- Work task: From the listing below, work out the number of lines containing "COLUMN" and give that number without comment.

- Data extract:

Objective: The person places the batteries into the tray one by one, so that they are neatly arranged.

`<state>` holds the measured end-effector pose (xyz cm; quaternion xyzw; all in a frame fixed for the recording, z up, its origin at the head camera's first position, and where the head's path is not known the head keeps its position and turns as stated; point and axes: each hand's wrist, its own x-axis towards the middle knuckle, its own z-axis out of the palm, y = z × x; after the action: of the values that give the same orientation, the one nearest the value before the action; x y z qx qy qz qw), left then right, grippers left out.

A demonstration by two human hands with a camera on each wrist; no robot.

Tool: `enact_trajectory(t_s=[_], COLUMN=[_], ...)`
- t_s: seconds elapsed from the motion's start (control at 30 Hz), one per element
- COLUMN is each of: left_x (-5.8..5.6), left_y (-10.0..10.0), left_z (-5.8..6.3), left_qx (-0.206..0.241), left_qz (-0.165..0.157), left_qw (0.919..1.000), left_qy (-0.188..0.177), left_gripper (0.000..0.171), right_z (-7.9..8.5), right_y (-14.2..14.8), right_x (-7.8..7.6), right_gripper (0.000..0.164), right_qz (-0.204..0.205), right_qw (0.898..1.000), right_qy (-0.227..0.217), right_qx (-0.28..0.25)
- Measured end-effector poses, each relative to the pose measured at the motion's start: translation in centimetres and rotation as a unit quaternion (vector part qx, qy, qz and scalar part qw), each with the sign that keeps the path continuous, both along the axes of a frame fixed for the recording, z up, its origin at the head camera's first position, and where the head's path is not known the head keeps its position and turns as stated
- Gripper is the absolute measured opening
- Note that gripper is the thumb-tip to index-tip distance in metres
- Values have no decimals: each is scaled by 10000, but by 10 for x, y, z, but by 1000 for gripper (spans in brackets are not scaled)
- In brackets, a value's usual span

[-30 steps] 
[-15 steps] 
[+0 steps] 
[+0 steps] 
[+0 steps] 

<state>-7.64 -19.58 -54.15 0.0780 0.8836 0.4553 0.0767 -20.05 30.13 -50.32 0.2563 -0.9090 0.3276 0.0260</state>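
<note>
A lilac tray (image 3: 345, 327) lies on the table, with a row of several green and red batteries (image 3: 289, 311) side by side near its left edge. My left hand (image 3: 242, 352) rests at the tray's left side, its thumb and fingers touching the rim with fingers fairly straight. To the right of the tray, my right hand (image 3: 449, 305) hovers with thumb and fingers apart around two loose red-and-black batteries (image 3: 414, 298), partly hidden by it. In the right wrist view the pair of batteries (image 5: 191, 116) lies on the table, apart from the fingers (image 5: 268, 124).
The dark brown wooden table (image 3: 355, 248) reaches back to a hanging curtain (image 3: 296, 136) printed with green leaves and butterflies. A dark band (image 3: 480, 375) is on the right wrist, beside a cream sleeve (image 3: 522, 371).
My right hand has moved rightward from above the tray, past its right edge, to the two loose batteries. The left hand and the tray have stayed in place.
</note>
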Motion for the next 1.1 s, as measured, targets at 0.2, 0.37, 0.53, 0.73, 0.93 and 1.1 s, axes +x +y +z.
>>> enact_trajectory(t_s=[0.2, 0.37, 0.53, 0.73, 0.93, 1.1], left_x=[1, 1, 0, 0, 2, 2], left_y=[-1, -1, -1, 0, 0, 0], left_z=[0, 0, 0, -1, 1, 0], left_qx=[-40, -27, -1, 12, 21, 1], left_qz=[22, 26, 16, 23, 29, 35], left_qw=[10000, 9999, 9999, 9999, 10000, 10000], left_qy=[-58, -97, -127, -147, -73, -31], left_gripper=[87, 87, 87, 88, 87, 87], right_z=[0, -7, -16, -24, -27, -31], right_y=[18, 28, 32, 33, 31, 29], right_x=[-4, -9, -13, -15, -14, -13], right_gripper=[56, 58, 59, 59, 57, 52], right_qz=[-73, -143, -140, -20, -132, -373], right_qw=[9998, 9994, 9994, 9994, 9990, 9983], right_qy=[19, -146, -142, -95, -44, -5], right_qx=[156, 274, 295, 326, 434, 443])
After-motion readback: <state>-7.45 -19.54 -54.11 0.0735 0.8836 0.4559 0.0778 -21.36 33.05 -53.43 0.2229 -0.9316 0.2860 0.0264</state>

- Expected answer: 2